The veteran newswoman has anchored live coverage for KCAL 9, including Nelson Mandela's visit to Los Angeles following his release from prison in South Africa to the riots following the verdict in the Rodney King case, to the fires, floods and the devastating earthquake in 1994. During the O.J. Simpson trial, Harvey landed the first interview with dismissed juror Jeanette Harris, which was seen worldwide and changed the way we view our criminal justice system. Pat also hosted several high-profiled town hall meetings for the station, which included the war in Somalia and a two-hour live broadcast from Los Angeles featuring representatives from the White House, local, and state political and community leaders and residents affected by the riots.
She has also anchored the station's political coverage from the Democratic conventions in Chicago and Los Angeles, and in Atlanta for WGN in 1988, where she broke a national news story regarding the change of leadership in the DNC.
Harvey began her television career in 1976 in her native city of Detroit. In 1979, she became a general assignment reporter in Saginaw, Michigan where she later produced and anchored the station's evening newscasts. In 1981, Pat helped launch CNN Headline News in Atlanta, becoming one of its original anchors. Later, she anchored CNN's Daybreak newscast, where she regularly interviewed heads of state and other dignitaries. Pat joined Chicago Superstation WGN as a news anchor in 1985, where she was seen on cable systems throughout the United States and South America. While working for WGN, Pat was invited to Brisbane, Australia to co-anchor an hour newscast.
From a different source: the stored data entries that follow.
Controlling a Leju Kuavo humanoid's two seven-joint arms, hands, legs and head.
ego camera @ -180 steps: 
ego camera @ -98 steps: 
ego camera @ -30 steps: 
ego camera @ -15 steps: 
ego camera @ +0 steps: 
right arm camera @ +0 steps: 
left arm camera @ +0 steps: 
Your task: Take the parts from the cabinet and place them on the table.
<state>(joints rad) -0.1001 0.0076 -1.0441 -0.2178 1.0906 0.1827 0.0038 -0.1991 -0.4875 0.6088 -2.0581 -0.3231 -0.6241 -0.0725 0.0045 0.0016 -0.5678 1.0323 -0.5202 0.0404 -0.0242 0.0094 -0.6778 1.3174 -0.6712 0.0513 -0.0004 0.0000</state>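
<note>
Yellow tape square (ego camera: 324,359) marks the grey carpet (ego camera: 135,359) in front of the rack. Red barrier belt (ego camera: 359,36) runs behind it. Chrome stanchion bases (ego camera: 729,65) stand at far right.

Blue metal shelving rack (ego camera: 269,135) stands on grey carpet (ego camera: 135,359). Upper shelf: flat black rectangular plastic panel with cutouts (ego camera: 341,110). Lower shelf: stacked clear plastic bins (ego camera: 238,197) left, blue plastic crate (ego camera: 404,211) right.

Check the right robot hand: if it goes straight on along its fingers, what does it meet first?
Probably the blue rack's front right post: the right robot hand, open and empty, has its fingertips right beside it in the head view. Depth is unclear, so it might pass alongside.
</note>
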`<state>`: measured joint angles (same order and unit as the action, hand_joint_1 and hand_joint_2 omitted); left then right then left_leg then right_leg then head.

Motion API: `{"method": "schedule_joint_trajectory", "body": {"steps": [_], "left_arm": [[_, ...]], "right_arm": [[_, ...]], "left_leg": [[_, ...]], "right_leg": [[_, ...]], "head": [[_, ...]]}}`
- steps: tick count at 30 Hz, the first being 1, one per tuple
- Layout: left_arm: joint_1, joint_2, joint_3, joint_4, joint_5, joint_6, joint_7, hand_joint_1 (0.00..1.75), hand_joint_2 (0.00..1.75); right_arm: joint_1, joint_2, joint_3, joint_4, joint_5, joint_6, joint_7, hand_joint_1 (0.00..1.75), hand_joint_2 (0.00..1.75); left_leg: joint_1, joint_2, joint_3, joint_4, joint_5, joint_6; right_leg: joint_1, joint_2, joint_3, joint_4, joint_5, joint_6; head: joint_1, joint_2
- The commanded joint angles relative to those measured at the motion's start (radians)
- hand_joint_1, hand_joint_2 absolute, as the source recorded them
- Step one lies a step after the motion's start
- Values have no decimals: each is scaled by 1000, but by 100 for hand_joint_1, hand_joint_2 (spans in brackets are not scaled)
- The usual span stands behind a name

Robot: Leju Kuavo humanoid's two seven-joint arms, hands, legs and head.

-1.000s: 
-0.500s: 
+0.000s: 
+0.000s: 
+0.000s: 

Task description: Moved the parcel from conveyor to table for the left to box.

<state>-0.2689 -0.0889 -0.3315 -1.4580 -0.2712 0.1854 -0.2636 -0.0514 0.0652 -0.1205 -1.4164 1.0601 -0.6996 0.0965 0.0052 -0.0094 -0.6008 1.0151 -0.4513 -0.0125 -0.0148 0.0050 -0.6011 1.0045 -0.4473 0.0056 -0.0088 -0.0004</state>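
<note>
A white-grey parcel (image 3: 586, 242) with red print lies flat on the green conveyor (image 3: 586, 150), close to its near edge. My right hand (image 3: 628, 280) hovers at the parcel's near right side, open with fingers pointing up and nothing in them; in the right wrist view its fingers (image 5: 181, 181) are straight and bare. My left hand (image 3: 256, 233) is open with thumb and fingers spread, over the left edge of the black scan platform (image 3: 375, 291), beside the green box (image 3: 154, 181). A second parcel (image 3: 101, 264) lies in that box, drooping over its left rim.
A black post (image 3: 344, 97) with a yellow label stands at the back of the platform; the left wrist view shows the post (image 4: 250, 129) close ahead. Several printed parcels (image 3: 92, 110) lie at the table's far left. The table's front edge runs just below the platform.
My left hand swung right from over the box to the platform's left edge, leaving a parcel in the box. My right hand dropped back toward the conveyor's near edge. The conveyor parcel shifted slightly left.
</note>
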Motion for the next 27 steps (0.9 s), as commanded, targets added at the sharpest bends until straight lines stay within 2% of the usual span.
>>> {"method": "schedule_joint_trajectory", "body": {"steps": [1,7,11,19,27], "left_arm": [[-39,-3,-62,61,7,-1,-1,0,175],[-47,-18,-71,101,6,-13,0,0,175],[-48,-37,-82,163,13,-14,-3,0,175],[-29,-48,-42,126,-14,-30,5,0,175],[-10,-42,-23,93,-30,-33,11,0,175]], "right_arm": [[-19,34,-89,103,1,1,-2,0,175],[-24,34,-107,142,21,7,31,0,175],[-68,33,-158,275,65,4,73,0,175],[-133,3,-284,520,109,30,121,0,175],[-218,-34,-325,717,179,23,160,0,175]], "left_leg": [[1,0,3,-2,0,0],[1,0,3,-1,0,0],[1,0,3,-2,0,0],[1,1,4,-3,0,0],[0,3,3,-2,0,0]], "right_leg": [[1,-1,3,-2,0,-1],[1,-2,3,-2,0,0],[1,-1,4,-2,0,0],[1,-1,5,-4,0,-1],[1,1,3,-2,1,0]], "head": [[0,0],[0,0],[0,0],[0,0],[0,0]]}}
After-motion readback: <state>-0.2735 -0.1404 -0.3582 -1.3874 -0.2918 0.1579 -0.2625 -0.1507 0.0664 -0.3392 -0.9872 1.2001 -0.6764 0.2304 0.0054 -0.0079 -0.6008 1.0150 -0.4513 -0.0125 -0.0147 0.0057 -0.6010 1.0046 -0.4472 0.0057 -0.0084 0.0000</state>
Her most rewarding work is reporting stories that have had a major impact on people's lives. In 1988, Pat went to Capitol Hill and testified in the Illinois state legislature following her investigative reports into the high number of deaths of women from faulty pap smears. As a result, the governor of Illinois passed new health legislation to regulate cytology labs in the state. A lab in Tarzana, California responsible for many of those defective smears was shut down.
Harvey also traveled to El Salvador during that country's civil war for a sensitive report on the "Children of War" for KCAL 9 News. The series resulted in the fitting of artificial limbs for an orphan, an innocent victim of the war.
In what was truly an enjoyable and humbling experience, Pat was an Olympic torch runner in 2002, carrying the flame through a stretch of downtown Los Angeles, as it made its way to the Salt Lake City Olympic Games.
Active in community affairs, Pat has received recognition from the Boy Scouts of America to the NAACP. In 1999, Pat was awarded an honorary doctorate degree in the Humanities from American Intercontinental University. In 2005, she was awarded another honorary doctorate from Mt. St. Mary's College. In 2006, she and a group of local newswomen founded the Good News Foundation, a charitable organization, which awards scholarships to future female broadcasters and grants to local citizens working to improve their communities.
Pat is married to Ken Lombard and cares for her daughter Michelle, sister and nephew.